With both ends included, transcribe exactly the records below from their first line to the line that contains "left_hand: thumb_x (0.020".

══ Available data ══

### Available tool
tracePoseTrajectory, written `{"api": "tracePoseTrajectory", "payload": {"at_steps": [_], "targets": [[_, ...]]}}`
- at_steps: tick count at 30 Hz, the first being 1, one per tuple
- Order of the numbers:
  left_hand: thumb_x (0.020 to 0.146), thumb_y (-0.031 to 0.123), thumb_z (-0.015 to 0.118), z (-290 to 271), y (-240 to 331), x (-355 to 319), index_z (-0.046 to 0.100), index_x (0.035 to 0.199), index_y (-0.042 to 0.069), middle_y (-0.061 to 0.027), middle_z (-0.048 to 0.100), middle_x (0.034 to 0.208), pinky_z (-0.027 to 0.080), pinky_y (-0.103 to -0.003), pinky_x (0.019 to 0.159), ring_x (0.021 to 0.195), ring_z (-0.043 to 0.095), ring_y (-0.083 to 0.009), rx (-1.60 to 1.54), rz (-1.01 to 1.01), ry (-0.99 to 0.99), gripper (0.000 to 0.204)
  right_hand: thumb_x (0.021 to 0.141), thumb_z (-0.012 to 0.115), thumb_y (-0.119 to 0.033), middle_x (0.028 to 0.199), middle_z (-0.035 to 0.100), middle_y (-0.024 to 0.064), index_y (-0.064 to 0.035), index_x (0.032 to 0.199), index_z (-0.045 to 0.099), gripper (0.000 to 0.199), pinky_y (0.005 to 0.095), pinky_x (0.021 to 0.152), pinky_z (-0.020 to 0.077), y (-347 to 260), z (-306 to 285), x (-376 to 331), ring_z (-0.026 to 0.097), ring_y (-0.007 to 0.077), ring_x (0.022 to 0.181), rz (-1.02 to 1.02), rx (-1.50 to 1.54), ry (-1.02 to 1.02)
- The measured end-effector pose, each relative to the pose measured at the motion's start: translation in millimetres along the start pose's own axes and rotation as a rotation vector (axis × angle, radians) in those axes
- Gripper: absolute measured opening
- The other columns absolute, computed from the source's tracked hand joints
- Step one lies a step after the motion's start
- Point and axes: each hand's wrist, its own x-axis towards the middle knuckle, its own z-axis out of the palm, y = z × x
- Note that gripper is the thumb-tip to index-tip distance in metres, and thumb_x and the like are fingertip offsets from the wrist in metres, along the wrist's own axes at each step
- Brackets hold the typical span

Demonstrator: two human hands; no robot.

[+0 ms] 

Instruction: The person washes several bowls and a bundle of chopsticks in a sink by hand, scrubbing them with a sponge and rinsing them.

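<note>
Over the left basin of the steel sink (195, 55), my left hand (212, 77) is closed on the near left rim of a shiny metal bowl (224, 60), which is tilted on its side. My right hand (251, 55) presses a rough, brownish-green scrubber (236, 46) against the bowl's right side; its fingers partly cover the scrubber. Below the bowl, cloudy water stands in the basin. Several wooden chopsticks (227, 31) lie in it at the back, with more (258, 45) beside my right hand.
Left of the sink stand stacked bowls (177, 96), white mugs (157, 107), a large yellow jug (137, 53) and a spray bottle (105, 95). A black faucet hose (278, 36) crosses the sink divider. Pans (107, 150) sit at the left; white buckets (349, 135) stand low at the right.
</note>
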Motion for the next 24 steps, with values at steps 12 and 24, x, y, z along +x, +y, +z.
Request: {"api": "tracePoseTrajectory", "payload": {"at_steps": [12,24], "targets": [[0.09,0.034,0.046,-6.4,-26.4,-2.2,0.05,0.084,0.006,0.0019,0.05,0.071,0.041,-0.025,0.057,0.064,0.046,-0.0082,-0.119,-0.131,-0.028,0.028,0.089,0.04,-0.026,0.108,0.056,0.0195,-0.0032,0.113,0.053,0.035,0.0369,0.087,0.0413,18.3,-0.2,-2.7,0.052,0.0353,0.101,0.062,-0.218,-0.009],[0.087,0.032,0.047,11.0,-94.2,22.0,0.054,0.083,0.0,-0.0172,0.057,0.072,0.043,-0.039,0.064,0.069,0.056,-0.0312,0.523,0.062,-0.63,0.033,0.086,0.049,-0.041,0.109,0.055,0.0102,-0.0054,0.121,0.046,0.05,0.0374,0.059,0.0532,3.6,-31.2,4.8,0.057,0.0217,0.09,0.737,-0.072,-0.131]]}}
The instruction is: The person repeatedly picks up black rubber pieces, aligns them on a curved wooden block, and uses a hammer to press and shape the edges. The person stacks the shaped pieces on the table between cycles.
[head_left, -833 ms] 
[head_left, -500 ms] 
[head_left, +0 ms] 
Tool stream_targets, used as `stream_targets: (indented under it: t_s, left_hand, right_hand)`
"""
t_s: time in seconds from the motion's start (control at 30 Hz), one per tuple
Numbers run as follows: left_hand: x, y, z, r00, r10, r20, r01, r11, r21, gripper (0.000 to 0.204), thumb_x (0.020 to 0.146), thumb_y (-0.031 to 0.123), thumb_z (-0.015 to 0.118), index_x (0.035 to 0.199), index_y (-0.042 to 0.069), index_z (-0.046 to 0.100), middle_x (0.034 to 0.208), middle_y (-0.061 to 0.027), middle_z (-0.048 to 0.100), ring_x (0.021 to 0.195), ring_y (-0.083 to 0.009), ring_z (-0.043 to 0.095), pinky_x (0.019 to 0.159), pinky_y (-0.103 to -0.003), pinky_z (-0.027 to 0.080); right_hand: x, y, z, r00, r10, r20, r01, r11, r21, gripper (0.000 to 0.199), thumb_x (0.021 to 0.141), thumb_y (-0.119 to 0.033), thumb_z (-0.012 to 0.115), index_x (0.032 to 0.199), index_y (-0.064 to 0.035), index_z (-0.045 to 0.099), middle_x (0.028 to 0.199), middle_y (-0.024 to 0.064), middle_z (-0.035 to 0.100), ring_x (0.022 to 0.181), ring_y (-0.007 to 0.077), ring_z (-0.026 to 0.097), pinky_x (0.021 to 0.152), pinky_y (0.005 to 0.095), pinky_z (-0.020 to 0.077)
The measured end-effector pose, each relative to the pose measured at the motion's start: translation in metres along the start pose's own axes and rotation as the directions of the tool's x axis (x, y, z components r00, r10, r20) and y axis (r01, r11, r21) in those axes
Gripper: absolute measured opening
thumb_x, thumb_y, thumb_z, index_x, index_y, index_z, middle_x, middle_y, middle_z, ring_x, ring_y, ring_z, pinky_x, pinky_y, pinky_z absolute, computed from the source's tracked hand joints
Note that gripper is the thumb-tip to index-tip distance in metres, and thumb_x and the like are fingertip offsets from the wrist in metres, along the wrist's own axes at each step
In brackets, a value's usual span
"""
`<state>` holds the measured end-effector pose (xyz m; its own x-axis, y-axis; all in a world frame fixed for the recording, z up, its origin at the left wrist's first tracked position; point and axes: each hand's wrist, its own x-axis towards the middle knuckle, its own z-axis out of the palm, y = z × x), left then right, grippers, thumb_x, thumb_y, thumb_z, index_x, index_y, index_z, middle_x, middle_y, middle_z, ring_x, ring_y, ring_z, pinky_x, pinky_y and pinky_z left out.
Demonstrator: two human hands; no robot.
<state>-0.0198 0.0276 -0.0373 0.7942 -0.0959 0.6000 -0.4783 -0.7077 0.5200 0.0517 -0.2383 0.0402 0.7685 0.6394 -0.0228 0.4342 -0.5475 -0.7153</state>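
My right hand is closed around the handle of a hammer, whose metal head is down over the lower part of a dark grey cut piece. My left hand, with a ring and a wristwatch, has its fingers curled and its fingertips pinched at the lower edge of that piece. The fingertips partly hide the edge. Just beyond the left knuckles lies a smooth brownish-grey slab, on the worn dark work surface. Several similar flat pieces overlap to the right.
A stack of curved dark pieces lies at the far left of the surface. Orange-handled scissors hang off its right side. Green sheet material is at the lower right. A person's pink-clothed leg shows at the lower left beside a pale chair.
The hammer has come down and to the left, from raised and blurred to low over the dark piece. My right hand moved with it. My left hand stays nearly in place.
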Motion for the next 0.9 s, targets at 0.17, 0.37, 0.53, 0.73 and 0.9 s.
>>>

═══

» **Answer below**
### Available tool
tracePoseTrajectory, written `{"api": "tracePoseTrajectory", "payload": {"at_steps": [_], "targets": [[_, ...]]}}`
- at_steps: tick count at 30 Hz, the first being 1, one per tuple
- Order of the numbers:
  left_hand: thumb_x (0.020 to 0.146), thumb_y (-0.031 to 0.123), thumb_z (-0.015 to 0.118), z (-290 to 271), y (-240 to 331), x (-355 to 319), index_z (-0.046 to 0.100), index_x (0.035 to 0.199), index_y (-0.042 to 0.069), middle_y (-0.061 to 0.027), middle_z (-0.048 to 0.100), middle_x (0.034 to 0.208), pinky_z (-0.027 to 0.080), pinky_y (-0.103 to -0.003), pinky_x (0.019 to 0.159), ring_x (0.021 to 0.195), ring_z (-0.043 to 0.095), ring_y (-0.083 to 0.009), rx (-1.60 to 1.54), rz (-1.01 to 1.01), ry (-0.99 to 0.99), gripper (0.000 to 0.204)

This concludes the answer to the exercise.